* WHAT THE TASK REQUIRES:
From the listing below, reproduce word for word the part that opens with the line containing "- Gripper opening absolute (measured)" and closes with the line containing "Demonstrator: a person"; reproduce nothing else.

----- GIVEN MATERIAL

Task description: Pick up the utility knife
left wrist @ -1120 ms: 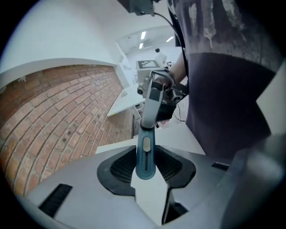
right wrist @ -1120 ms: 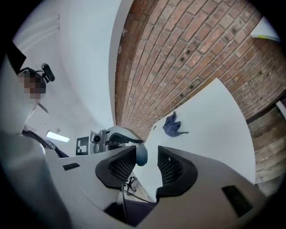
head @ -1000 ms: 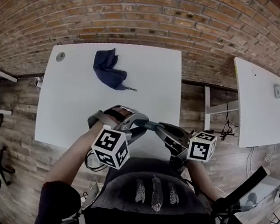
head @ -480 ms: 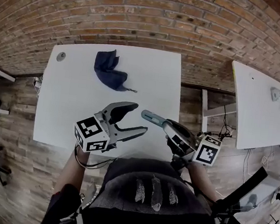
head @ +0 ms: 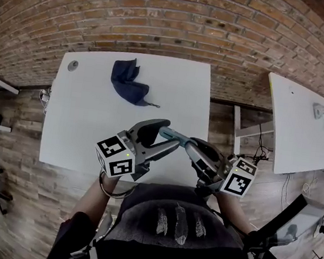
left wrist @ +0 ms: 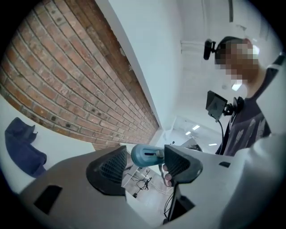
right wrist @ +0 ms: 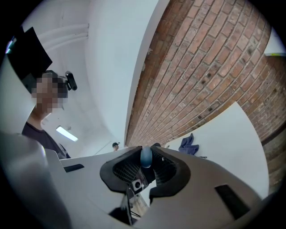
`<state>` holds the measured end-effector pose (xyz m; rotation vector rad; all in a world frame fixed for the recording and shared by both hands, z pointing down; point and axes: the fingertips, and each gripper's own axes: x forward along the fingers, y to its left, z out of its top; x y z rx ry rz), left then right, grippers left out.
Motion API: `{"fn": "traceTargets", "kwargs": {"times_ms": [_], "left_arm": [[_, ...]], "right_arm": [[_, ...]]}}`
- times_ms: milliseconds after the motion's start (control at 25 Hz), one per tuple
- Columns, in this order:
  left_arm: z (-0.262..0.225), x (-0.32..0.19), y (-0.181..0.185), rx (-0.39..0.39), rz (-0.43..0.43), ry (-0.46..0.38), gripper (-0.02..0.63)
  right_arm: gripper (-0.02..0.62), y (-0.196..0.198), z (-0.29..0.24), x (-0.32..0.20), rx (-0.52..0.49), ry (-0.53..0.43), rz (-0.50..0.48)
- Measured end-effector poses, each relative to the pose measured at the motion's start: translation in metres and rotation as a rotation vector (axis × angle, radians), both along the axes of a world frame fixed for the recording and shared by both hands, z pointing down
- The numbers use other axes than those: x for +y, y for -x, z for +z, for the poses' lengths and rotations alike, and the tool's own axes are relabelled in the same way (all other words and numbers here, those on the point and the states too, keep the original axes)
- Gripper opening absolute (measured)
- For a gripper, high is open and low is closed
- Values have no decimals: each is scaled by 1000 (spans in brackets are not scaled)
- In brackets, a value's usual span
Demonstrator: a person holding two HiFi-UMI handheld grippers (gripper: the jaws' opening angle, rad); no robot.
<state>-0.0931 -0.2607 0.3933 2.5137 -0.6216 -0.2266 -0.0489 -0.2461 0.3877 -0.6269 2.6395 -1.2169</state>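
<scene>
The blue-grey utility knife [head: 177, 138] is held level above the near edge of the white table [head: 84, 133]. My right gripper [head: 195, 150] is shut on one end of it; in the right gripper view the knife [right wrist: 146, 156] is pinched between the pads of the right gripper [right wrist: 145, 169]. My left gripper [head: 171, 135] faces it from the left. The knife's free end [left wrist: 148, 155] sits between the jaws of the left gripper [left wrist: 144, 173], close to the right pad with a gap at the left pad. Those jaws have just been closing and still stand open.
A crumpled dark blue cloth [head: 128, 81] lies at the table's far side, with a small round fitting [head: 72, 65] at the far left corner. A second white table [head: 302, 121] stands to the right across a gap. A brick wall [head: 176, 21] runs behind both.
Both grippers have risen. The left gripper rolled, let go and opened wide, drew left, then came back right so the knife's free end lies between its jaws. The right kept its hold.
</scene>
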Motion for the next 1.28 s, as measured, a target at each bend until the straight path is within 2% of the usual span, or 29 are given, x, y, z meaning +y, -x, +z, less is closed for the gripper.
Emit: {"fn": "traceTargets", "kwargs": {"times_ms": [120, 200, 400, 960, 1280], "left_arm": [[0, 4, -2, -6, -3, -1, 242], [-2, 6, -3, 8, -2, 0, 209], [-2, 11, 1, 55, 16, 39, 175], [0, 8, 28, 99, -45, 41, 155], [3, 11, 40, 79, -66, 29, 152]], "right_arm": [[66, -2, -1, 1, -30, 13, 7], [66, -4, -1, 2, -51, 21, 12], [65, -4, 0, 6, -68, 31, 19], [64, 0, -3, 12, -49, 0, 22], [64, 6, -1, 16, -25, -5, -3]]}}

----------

* RESPONSE:
- Gripper opening absolute (measured)
- For a gripper, high is open and low is closed
- Values have no decimals: each is scaled by 1000 (spans in brackets are not scaled)
- In brackets, a value's usual span
Demonstrator: a person holding two HiFi-UMI handheld grippers (gripper: the jaws' opening angle, rad); no robot.

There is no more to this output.